> GIVEN INFORMATION:
════════
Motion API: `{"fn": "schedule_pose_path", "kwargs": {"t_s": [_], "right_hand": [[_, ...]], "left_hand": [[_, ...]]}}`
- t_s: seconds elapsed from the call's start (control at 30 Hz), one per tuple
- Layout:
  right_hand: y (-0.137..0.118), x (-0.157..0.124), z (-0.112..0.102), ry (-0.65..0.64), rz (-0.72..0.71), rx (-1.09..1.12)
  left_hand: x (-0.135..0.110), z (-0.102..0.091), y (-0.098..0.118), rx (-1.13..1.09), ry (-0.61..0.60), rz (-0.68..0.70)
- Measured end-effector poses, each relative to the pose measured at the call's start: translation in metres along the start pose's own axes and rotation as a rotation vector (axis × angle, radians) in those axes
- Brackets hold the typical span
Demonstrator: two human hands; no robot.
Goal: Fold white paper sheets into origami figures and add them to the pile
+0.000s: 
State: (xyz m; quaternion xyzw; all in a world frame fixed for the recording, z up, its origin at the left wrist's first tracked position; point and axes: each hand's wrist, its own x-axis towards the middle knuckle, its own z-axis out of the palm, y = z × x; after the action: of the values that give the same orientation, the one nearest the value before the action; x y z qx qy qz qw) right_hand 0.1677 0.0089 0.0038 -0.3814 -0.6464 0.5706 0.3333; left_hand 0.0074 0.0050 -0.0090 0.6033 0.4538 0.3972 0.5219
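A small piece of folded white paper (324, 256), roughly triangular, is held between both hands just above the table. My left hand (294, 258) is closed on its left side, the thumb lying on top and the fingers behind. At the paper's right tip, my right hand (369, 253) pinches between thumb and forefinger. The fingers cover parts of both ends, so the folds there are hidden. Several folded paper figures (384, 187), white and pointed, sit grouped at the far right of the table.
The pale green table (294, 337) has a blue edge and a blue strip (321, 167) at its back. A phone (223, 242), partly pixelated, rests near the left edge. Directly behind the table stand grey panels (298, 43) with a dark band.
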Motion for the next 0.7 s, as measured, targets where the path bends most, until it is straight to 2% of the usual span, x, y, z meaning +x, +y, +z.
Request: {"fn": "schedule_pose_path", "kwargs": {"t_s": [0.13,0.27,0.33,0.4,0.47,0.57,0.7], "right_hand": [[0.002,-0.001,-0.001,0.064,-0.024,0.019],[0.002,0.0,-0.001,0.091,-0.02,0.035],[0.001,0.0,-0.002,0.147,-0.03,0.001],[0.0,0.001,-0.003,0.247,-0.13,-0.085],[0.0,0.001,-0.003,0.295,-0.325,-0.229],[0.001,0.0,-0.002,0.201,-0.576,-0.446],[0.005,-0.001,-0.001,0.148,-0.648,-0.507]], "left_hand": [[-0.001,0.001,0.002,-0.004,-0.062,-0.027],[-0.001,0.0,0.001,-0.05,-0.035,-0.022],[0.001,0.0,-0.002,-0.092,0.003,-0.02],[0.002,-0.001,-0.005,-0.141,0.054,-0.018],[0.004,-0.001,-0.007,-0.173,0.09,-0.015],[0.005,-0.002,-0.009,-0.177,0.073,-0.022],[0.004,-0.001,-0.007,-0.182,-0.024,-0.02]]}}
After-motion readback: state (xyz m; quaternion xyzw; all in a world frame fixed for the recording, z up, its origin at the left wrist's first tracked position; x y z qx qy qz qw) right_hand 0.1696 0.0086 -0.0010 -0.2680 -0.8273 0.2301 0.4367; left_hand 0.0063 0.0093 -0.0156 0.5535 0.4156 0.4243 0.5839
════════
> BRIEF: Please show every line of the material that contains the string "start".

> WRITTEN SOLUTION:
- t_s: seconds elapsed from the call's start (control at 30 Hz), one per tuple
- Measured end-effector poses, each relative to the pose measured at the call's start: translation in metres along the start pose's own axes and rotation as a rotation vector (axis × angle, radians) in those axes

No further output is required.